Neuro‐psychologic assessment of patients with NCCP compared to healthy controls also suggests subgroups of patients with NCCP and hypersensitivity. One subset of patients are those with normal esophageal evoked potential latencies but enhanced afferent transmission, with a consequent increased esophageal afferent pathway sensitivity [51]. Another group of patients are those with increased esophageal evoked potential latencies with reduced pain threshold, implying a heightened secondary cortical processing likely due to psychological factors such as hypervigilance [51]. Hypervigilance is becoming increasingly recognized as a factor contributing to patient symptoms. Guadagnoli et al. studied 117 patients with GERD undergoing four days of pH monitoring and completing questionnaires on reflux severity and esophageal hypervigilance and anxiety scale (EHAS) [85]. The EHAS scores and the number of days with positive acid exposure time (p = 0.378) or the number of days with positive symptom‐reflux association did not significantly differ (p = 0.125), suggesting that patients may be at risk for developing hypervigilance and anxiety over their symptoms even in the absence of acid exposure [85]. Although evidence suggests that stress impacts the perception of esophageal hypersensitivity, the mechanisms are not as well understood. The key mediator is likely related to the master hypothalamic stress control mediated by the release of corticotropin‐releasing hormone (CRH). In healthy subjects, the administration of CRH can lead to increased esophageal hypersensitivity to mechanical stimulation [86]. More specific to some of the previously discussed mechanisms, psychological stress may induce the systemic and peripheral release of CRH, resulting in increased mucosal permeability. This occurs due to the expression of CRH receptors by many of the cells within the lamina propria and the subsequent recruitment and activation of mast cells, eosinophils, and macrophages, which may worsen the underlying inflammation and increase the activation of the nociceptive receptors [87,88].

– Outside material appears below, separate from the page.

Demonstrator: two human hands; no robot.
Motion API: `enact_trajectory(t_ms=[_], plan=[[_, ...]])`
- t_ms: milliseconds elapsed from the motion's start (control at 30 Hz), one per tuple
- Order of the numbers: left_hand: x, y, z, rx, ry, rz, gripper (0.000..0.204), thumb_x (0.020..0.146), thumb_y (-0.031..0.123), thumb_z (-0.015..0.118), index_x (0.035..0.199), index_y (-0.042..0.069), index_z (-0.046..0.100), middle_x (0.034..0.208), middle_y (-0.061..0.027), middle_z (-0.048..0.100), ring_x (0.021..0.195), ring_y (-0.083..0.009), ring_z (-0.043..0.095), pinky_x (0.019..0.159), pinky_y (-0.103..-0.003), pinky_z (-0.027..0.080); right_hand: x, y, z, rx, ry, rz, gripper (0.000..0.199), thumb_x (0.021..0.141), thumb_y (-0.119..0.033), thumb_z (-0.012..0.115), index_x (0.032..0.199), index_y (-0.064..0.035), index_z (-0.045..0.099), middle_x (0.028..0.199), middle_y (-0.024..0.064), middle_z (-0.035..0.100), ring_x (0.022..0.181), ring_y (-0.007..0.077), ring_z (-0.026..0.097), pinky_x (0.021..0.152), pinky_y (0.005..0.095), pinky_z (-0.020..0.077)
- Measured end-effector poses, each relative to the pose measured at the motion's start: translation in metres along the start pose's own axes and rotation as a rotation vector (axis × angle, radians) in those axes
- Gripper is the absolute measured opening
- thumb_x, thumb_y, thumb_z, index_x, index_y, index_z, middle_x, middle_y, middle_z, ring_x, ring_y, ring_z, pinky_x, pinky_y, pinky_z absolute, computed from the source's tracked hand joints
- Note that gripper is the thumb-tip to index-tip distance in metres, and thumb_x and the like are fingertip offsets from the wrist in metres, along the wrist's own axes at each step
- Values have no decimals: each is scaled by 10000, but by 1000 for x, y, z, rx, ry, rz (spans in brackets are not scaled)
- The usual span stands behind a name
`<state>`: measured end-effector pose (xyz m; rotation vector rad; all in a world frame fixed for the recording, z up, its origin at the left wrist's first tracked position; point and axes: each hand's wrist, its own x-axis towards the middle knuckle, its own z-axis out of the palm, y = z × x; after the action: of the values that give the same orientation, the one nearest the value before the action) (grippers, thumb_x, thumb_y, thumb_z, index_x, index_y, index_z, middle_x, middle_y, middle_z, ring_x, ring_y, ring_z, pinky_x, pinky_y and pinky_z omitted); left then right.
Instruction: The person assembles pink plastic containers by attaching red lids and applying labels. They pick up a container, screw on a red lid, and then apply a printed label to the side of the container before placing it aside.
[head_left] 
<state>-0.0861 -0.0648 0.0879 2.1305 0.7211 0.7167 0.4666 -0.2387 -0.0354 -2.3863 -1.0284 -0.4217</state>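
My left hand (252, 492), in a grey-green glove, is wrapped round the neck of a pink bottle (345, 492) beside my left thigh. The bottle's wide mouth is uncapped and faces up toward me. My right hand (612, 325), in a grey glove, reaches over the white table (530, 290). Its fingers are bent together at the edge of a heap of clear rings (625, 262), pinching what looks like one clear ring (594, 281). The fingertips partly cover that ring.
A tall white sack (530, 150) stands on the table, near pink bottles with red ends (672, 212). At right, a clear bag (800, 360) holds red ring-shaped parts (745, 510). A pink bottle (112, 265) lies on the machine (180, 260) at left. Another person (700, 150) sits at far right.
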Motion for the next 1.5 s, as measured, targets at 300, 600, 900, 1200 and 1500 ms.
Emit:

In summary, esophageal hypersensitivity represents a critical facet of esophageal chest pain. Most importantly, there are a number of mechanisms through which hypersensitivity can impact the perception of esophageal pain, including mechanical, chemical, and nociceptive pain receptors. At present, the full impact of inflammation and intestinal permeability on these signaling pathways is not well understood. Clearly, the role of stress in esophageal hypersensitivity strongly supports that psychological disorders play a significant role in esophageal hypersensitivity and overlap closely with other functional gastrointestinal disorders.